Article ID: | iaor20071268 |
Country: | United Kingdom |
Volume: | 26 |
Issue: | 5 |
Start Page Number: | 595 |
End Page Number: | 601 |
Publication Date: | Oct 2003 |
Journal: | Ecography |
Authors: | Krarup Jakob, Moore Joslin L., Folkmann Michael, Balmford Andrew, Brooks Thomas, Burgess Neil, Rahbek Carsten, Williams Paul H. |
Keywords: | sets, heuristics |
Area-selection methods have recently gained prominence in conservation biology. A typical problem is to identify the minimum number of areas required to represent all species over some geographic region. Iterative heuristic methods have been developed by conservation scientists to solve these problems, although the solutions cannot be guaranteed to be optimal. Although optimal solutions can often be found, heuristics continue to be popular as they are perceived to be faster and more transparent as they are intuitively easy to understand. We used distributional data for 1921 bird species, 939 mammal species, 405 snake species, and 617 amphibian species compiled at the Zoological Museum, Univ. of Copenhagen for all 1° cells of mainland sub-Saharan Africa to compare the quality of the solutions found using two heuristic methods (simple-greedy algorithm and a progressive-rarity algorithm) with optimal solutions.
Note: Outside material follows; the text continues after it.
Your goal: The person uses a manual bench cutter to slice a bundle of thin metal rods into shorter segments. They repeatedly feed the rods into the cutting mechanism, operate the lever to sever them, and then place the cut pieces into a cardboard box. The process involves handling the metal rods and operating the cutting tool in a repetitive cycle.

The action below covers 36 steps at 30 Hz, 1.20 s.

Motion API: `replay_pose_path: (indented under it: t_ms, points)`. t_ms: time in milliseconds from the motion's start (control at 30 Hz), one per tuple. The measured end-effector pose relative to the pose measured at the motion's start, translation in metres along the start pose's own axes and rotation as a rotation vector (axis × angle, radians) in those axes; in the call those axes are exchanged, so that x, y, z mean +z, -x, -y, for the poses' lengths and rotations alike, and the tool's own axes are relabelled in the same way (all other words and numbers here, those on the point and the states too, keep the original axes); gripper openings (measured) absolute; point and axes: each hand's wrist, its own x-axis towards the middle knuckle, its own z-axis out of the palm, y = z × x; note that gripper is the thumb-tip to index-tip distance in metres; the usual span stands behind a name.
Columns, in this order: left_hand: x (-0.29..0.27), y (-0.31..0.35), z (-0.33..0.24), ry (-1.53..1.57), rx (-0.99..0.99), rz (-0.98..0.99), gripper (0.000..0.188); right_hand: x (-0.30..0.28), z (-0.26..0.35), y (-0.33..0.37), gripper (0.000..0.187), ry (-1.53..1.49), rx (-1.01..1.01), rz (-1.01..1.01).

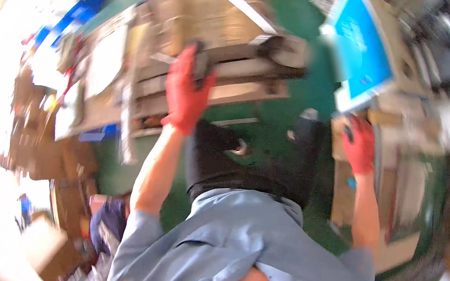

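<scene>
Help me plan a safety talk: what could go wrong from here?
The pale strip juts out near the left forearm and might snag it. The round thing by the right end of the cardboard might get knocked if the left hand swings that way. The right hand appears close to the blue panel, so it could bump it.

My left hand [188,91], red-gloved, reaches ahead, fingers pointing forward; blurred, grip unclear. Left forearm [154,165] bare, angled slightly inward. My right hand [360,144], red-gloved too, out to my right; finger closure unclear. Right forearm [367,211] bare.
</scene>
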Motion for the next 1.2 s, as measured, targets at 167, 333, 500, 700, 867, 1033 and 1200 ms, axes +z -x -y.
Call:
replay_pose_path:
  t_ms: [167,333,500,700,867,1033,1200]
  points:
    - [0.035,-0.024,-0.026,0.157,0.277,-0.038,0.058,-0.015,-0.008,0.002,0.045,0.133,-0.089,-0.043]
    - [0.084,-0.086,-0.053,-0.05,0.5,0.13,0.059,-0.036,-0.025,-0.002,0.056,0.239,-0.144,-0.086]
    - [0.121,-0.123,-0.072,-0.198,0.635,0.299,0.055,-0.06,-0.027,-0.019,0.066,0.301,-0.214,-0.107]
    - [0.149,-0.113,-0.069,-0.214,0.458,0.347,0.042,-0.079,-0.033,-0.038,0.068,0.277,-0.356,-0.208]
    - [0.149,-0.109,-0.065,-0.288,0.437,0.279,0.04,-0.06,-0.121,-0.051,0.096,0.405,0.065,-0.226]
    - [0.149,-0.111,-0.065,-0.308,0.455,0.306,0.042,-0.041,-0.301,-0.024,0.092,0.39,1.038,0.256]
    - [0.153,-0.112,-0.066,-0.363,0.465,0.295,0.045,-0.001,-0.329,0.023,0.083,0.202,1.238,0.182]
We found that the heuristic methods considered here often provide solutions as good as optimal solutions. Even in those cases where the optimal solutions were better the difference was relatively small, with the heuristics providing solutions requiring a 2–10% increase in area selected compared with the optimal solution, which, importantly, represented an increase of <1% of the total area. Our study also suggests that the heuristic algorithms performed least well for datasets with few single cell endemics and taxa that tend to have larger range sizes. Despite the good quality of solutions using heuristics there was no time penalty associated with finding optimal solutions for the problems considered here, suggesting that the major obstacle to their use is making optimal methods accessible to conservation biologists. We encourage conservation biologists to work with operations researchers and so gain the benefit of their expertise and experience in solving these kinds of problems.